▶ [Problem statement]:
Please restate the data word for word.
.....
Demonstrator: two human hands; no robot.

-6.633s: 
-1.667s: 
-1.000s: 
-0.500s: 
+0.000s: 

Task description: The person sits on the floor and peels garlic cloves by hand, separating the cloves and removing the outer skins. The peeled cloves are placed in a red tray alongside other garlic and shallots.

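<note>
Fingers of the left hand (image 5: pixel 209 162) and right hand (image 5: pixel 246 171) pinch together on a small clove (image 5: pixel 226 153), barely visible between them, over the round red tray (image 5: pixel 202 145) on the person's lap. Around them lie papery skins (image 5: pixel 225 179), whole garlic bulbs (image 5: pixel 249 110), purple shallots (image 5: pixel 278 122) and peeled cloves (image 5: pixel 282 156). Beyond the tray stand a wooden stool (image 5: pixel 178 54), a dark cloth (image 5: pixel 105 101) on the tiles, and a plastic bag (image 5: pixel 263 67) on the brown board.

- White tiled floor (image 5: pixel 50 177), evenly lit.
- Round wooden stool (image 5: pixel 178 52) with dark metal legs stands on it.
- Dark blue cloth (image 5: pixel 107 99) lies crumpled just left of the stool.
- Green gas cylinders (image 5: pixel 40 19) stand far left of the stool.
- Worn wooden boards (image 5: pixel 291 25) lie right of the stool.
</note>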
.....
▶ [Written solution]:
Demonstrator: two human hands; no robot.

-6.633s: 
-1.667s: 
-1.000s: 
-0.500s: 
+0.000s: 

Task description: The person sits on the floor and peels garlic cloves by hand, separating the cloves and removing the outer skins. The peeled cloves are placed in a red tray alongside other garlic and shallots.

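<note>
Fingers of the left hand (image 5: pixel 209 162) and right hand (image 5: pixel 246 171) pinch together on a small clove (image 5: pixel 226 153), barely visible between them, over the round red tray (image 5: pixel 202 145) on the person's lap. Around them lie papery skins (image 5: pixel 225 179), whole garlic bulbs (image 5: pixel 249 110), purple shallots (image 5: pixel 278 122) and peeled cloves (image 5: pixel 282 156). Beyond the tray stand a wooden stool (image 5: pixel 178 54), a dark cloth (image 5: pixel 105 101) on the tiles, and a plastic bag (image 5: pixel 263 67) on the brown board.

- White tiled floor (image 5: pixel 50 177), evenly lit.
- Round wooden stool (image 5: pixel 178 52) with dark metal legs stands on it.
- Dark blue cloth (image 5: pixel 107 99) lies crumpled just left of the stool.
- Green gas cylinders (image 5: pixel 40 19) stand far left of the stool.
- Worn wooden boards (image 5: pixel 291 25) lie right of the stool.
</note>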

Nothing further is needed to complete this exercise.